South Korea has decided to build aircraft carriers. New defense planning documents offer a roadmap for building at least one light carrier by 2030. Some early reports had suggested that the Republic of Korea Navy (ROKN) would try to refit its Dokdo-class amphibious assault ships to operate F-35Bs. While conceptually possible, this plan would have resulted in small, cramped, unsatisfying ships, and would likely have gutted the ROKN’s amphibious capabilities.
The purpose-built South Korean carriers are projected to displace in the 30,000-ton range, making them slightly larger than the Japanese Izumos. Although Japan built the Izumo and Kaga with an eye toward the possibility of conversion, the South Korean ships will likely have some advantages from being purpose-build carriers from the keel up. The new carriers are projected to carry the F-35B STOVL stealth fighter, which is rapidly becoming one of the world’s most important carrier aircraft. South Korea’s own stealth fighter project does not seem likely to produce a carrier-capable aircraft, especially for ships the size of the ROKN vessels.

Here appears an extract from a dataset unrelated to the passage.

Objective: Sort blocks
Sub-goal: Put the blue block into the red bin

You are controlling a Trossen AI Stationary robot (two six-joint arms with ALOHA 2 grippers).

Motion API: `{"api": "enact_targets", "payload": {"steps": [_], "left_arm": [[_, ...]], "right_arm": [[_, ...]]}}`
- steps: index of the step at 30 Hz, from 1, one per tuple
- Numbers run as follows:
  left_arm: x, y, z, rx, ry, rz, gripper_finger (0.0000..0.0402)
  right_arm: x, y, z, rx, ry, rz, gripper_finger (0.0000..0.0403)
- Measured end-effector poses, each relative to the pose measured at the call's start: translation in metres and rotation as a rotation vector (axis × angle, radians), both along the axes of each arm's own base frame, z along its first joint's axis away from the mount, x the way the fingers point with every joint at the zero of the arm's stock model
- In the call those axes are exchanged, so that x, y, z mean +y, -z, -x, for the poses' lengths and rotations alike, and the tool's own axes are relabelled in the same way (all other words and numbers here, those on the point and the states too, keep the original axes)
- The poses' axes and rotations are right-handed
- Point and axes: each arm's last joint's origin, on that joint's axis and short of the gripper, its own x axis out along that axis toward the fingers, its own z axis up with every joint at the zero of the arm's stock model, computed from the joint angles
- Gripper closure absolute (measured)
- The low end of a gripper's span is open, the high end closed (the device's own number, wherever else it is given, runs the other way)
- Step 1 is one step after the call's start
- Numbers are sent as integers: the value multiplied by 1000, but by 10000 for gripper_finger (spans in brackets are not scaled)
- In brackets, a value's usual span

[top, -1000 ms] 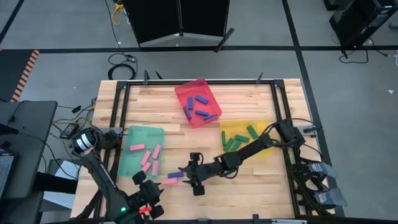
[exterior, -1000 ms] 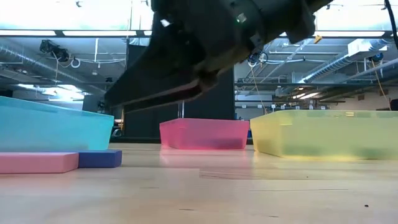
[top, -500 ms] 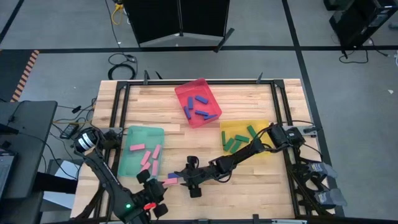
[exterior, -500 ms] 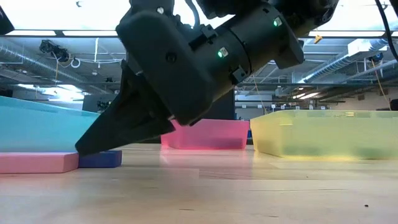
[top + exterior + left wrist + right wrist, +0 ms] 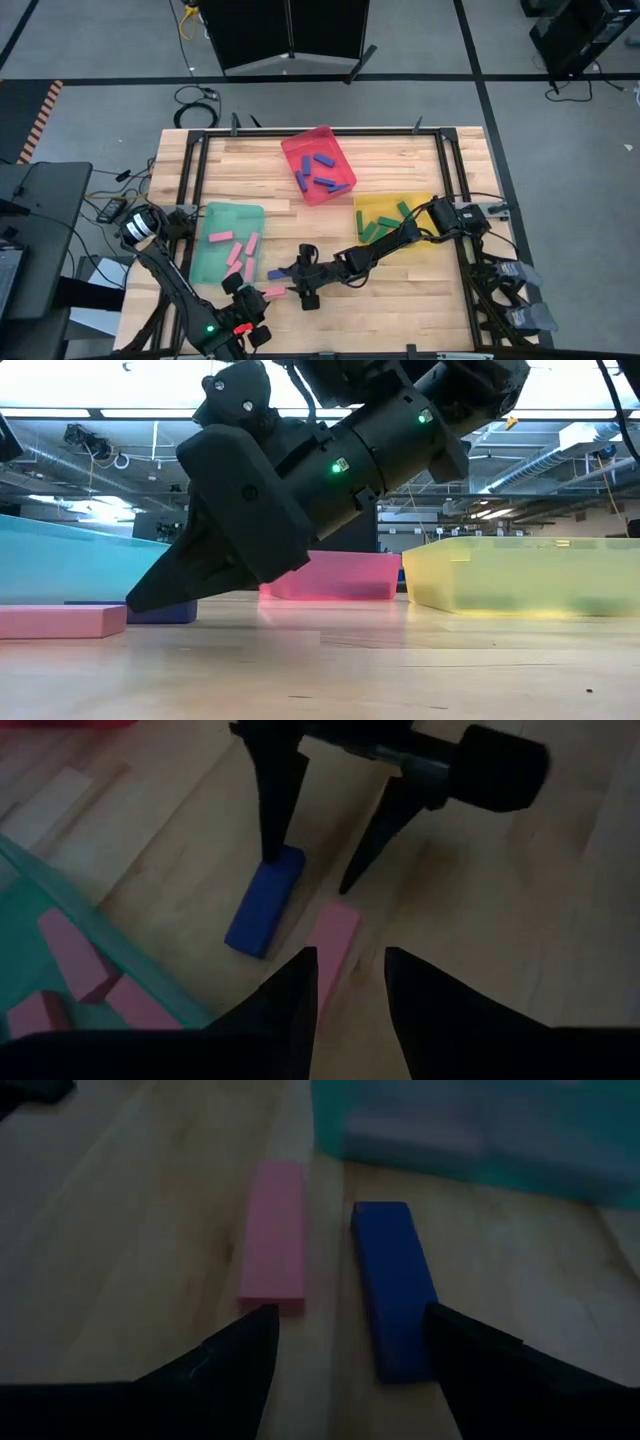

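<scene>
A blue-purple block (image 5: pixel 277 272) and a pink block (image 5: pixel 272 292) lie flat on the wood beside the green tray (image 5: pixel 215 262), which holds several pink blocks. The red tray (image 5: pixel 305 147) holds blue-purple blocks and the yellow tray (image 5: pixel 418 203) holds dark green ones. My right gripper (image 5: pixel 348 1315) is open and low over the table, with its fingers on either side of the blue-purple block's (image 5: pixel 393 1288) near end. My left gripper (image 5: pixel 350 955) is open and hovers just near of the pink block (image 5: pixel 330 942). My right gripper comes in slanting down from the table's right, fingers along the blue-purple block. One fingertip (image 5: pixel 271 848) stands right at the block's end (image 5: pixel 285 860). Whether it touches the block, I cannot tell. The block lies flat on the table.
The green tray's wall (image 5: pixel 60 565) stands close behind the two loose blocks (image 5: pixel 60 622). The right arm (image 5: pixel 390 240) stretches across the table's near half from the right. Bare wood (image 5: pixel 390 300) lies near of it.
My right gripper has moved toward the table's left and come down, from above the table to the blue-purple block, its fingers now around the block's end. Both loose blocks have stayed where they were.
</scene>
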Motion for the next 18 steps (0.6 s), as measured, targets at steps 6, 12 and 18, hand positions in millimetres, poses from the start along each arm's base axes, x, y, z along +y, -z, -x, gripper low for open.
{"api": "enact_targets", "payload": {"steps": [6,12,18], "left_arm": [[0,0,0,-2,0,-1,275],[0,0,0,0,7,-9,275],[0,0,0,2,15,-15,275]], "right_arm": [[3,-5,-3,-68,-17,-2,142],[-9,-3,-6,-45,-10,-3,142],[-21,-1,-9,-31,-6,9,141]]}}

The ships will form the core of a well-balanced fleet, including large surface combatants, amphibious assault ships, and potentially nuclear submarines. But can South Korea afford aircraft carriers in the long-term? South Korea is somewhat smaller in size and economic footprint than France, which is the only country other than the United States that has maintained a first-rate naval aviation capability since the end of World War II. Great Britain and India have maintained carrier forces for most of that period, with a few interruptions, while smaller or less wealthy countries (including Australia, Canada, Brazil, Argentina) have struggled to maintain such capabilities, either enduring gaps over time or suspending their entire programs as ships come to age.

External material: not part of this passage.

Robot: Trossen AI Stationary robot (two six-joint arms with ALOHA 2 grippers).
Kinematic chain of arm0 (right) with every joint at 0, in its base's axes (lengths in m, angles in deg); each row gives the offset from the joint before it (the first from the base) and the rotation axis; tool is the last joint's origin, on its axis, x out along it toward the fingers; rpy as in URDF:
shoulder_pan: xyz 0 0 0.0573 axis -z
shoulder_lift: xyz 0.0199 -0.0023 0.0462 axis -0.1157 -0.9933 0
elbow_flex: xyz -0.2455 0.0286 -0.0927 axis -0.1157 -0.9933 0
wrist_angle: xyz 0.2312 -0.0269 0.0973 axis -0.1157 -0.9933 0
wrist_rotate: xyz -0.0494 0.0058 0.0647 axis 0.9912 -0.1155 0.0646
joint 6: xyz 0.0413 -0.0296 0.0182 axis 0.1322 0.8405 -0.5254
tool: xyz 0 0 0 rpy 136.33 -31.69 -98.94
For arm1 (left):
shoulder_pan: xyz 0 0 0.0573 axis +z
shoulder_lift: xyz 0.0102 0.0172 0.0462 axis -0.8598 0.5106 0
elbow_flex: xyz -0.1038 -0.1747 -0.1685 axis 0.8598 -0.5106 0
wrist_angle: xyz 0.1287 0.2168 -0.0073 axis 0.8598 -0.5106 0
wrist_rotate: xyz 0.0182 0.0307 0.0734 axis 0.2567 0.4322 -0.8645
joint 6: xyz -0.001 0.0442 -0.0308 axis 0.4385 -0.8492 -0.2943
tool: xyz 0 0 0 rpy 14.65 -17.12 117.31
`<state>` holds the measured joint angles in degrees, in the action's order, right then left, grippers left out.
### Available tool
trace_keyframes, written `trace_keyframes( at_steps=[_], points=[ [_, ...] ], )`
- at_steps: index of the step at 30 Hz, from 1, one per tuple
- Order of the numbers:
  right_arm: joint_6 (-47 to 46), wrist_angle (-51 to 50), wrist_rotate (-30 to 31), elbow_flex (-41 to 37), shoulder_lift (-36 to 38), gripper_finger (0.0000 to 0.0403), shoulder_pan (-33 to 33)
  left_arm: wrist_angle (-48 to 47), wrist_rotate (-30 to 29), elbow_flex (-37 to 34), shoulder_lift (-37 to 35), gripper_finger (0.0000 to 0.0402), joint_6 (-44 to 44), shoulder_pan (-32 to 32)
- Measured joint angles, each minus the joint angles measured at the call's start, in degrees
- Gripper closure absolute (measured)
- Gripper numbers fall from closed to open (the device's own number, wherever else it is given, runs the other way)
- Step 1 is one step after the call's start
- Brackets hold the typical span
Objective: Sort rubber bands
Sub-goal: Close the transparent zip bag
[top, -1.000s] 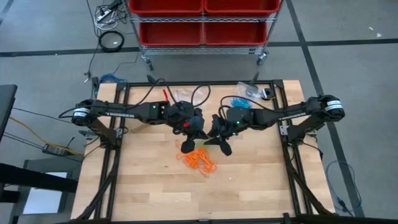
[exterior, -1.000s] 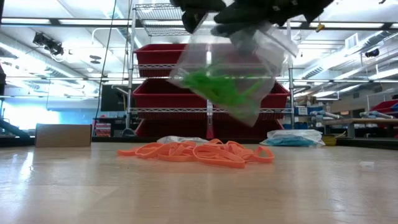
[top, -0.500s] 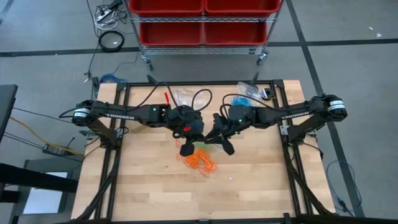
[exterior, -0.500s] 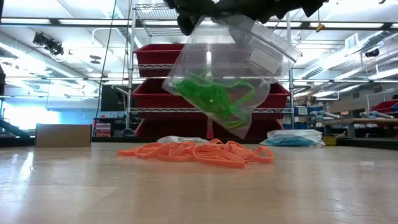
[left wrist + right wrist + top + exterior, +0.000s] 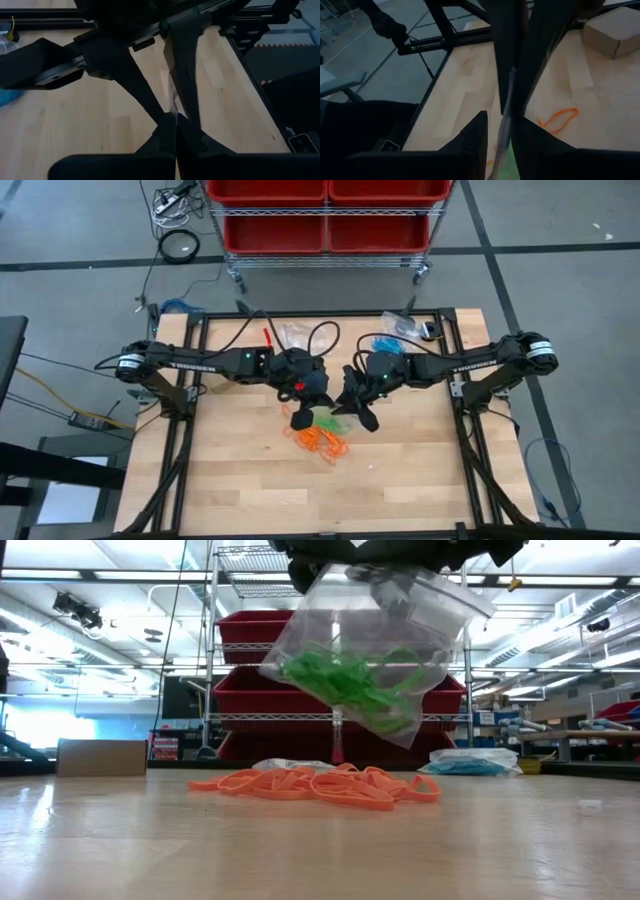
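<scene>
surface: light wooden table top (image 5: 250, 480) in a black frame | centre: loose heap of orange rubber bands (image 5: 320, 785) lying on the wood | far edge: clear bag of blue bands (image 5: 472, 762), a second clear bag (image 5: 297, 333), black cables (image 5: 322, 332)

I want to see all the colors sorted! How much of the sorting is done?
Partly. The green rubber bands already sit in the clear bag, which the left gripper and right gripper hold up between them over the table. Blue ones look bagged too, in the bag at the back. Left: the orange rubber bands, loose in a pile on the table.
</scene>
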<state>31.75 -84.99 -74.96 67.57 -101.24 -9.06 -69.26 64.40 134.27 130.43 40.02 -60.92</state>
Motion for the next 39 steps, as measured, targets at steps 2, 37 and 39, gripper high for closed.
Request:
trace_keyframes(
  at_steps=[2,37,39],
  points=[
    [0.14,-0.69,0.36,0.0,0.0,0.0348,0.0,-0.43,0.03,0.0,0.0,0.0401,-0.48,0.0],
    [0.71,-17.78,1.75,0.06,0.11,0.0403,-0.45,-10.03,-8.28,-0.07,-5.49,0.0401,-1.61,-1.79],
    [0.68,-19.5,1.76,0.02,0.11,0.0403,-0.66,-10.62,-9.04,-0.07,-6.05,0.0401,-1.55,-1.97]
  ],
)
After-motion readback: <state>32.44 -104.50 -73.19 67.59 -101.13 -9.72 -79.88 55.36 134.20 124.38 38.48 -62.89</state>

South Korea’s primarily military problem remains the existence and hostility of North Korea. But with both Japan and China building aircraft carriers, and with the United States no longer a reliable partner, the decision to pursue carriers has a clear strategic logic. The prominence and novelty of the Japanese and Chinese carrier programs almost certainly mean that considerations of national prestige also play a role. Still, one or two carriers would have their uses in a military confrontation with Pyongyang, offering South Korea a means of conducting mobile strikes from unpredictable vectors.
The carriers and their associated battle groups will offer South Korea options for carrying out long-range naval operations, depending on whether Seoul ever figures out what its distant national interest would look like. Until then, the ships will give the military shipbuilding industry something to do, offer additional options in a conflict with the North, and give Seoul a one-up in the prestige race with Tokyo and Beijing.